If a line below contains the string "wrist", return that line.

**The data**
········

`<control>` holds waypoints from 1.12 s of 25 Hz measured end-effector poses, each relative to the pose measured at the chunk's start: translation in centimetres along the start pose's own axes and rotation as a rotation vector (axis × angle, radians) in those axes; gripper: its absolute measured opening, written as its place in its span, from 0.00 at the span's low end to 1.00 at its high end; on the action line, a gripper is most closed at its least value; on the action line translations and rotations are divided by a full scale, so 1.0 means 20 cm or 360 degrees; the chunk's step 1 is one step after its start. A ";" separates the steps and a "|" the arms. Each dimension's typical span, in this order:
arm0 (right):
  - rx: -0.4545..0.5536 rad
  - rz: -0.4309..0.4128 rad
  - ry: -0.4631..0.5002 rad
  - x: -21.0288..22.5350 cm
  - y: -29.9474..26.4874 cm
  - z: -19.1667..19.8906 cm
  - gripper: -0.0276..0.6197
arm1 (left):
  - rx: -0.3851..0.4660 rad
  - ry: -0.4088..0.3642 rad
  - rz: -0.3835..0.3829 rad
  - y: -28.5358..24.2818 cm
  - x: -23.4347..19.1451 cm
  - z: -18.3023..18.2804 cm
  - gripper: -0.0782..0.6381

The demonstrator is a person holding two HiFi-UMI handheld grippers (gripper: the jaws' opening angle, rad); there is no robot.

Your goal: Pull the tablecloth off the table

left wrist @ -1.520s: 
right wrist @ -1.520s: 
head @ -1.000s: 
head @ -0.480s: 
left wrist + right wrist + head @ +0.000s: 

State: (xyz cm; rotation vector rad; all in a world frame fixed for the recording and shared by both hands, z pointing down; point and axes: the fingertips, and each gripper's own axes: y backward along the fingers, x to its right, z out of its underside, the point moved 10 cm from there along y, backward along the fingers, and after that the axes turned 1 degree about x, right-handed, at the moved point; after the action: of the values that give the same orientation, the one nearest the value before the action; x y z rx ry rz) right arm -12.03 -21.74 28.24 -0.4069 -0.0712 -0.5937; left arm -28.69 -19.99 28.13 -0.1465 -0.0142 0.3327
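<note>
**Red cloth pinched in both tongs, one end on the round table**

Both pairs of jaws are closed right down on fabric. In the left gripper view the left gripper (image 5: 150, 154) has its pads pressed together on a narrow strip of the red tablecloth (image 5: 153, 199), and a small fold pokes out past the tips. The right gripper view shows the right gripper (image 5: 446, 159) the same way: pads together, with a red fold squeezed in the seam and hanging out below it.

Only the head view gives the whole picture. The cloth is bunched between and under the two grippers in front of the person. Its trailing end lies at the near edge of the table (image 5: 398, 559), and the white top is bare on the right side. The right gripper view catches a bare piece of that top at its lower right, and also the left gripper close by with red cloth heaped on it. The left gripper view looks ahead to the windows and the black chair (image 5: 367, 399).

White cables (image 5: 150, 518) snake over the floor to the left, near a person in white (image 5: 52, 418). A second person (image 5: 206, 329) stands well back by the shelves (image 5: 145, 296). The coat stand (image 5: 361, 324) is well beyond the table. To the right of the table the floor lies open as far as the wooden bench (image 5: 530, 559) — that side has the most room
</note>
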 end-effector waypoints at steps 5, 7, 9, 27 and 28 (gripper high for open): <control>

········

**Finished exercise**
left wrist @ -1.520s: 
right wrist @ -1.520s: 
left wrist + right wrist + head @ +0.000s: 

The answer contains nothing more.